> Dataset excerpt
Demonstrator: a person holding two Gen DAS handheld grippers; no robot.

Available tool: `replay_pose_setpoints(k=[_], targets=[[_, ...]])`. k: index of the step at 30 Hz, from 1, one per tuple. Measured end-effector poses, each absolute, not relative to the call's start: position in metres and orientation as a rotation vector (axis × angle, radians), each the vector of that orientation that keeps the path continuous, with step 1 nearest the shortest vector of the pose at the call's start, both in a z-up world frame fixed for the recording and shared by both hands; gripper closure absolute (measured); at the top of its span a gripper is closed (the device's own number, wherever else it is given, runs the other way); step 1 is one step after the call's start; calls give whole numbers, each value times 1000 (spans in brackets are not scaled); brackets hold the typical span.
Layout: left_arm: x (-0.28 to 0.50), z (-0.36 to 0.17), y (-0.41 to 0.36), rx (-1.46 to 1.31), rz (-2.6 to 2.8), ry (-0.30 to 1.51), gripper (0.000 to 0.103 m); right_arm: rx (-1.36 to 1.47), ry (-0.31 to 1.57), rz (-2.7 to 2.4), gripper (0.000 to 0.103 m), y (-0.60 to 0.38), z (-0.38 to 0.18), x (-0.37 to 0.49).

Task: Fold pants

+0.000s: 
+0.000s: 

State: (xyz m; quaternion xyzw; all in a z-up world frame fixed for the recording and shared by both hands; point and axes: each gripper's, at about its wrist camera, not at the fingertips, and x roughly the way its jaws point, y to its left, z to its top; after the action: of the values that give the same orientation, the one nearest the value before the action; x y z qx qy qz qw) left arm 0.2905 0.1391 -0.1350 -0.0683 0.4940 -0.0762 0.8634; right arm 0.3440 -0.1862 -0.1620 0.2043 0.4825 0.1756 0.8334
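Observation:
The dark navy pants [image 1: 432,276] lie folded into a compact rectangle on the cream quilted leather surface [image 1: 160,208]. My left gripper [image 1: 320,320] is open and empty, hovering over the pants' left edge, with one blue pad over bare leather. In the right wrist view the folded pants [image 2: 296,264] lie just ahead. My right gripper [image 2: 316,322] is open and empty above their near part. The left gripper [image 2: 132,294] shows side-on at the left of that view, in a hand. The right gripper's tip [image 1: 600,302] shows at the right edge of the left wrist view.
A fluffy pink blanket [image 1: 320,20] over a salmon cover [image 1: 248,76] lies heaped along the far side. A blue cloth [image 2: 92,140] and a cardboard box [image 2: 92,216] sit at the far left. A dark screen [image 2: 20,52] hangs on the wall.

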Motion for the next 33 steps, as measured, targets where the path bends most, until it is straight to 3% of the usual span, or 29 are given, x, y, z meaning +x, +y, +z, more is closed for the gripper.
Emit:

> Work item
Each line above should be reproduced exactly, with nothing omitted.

> Reply to the task
Demonstrator: a person holding two Gen DAS handheld grippers; no robot.

Available tool: `replay_pose_setpoints(k=[_], targets=[[_, ...]])`. k: index of the step at 30 Hz, from 1, one per tuple. Measured end-effector poses, each absolute, not relative to the call's start: position in metres and orientation as a rotation vector (axis × angle, radians), each the vector of that orientation that keeps the path continuous, with step 1 nearest the shortest vector of the pose at the call's start, both in a z-up world frame fixed for the recording and shared by both hands; gripper closure absolute (measured); at the top of its span a gripper is closed (the device's own number, wherever else it is given, runs the other way); step 1 is one step after the call's start; calls give whole numbers, each value times 1000 (spans in brackets are not scaled); brackets hold the typical span.
Layout: left_arm: x (-0.28 to 0.50), z (-0.36 to 0.17), y (-0.41 to 0.36), rx (-1.46 to 1.31), rz (-2.6 to 2.8), ry (-0.30 to 1.51), gripper (0.000 to 0.103 m); right_arm: rx (-1.36 to 1.47), ry (-0.31 to 1.57), rz (-2.7 to 2.4), gripper (0.000 to 0.103 m), y (-0.60 to 0.38), z (-0.38 to 0.18), x (-0.37 to 0.49).

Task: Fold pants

+0.000s: 
+0.000s: 

State: (xyz m; quaternion xyzw; all in a z-up world frame fixed for the recording and shared by both hands; point and axes: each gripper's, at about its wrist camera, not at the fingertips, and x roughly the way its jaws point, y to its left, z to its top; after the action: of the values that give the same orientation, the one nearest the value before the action; x y z qx qy qz qw) left arm 0.2905 0.1391 -0.1350 -0.0683 0.4940 -0.0762 0.8634; right arm 0.3440 -0.1862 -0.1620 0.2043 0.4825 0.1756 0.8334
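Observation:
The dark navy pants [image 1: 432,276] lie folded into a compact rectangle on the cream quilted leather surface [image 1: 160,208]. My left gripper [image 1: 320,320] is open and empty, hovering over the pants' left edge, with one blue pad over bare leather. In the right wrist view the folded pants [image 2: 296,264] lie just ahead. My right gripper [image 2: 316,322] is open and empty above their near part. The left gripper [image 2: 132,294] shows side-on at the left of that view, in a hand. The right gripper's tip [image 1: 600,302] shows at the right edge of the left wrist view.
A fluffy pink blanket [image 1: 320,20] over a salmon cover [image 1: 248,76] lies heaped along the far side. A blue cloth [image 2: 92,140] and a cardboard box [image 2: 92,216] sit at the far left. A dark screen [image 2: 20,52] hangs on the wall.
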
Motion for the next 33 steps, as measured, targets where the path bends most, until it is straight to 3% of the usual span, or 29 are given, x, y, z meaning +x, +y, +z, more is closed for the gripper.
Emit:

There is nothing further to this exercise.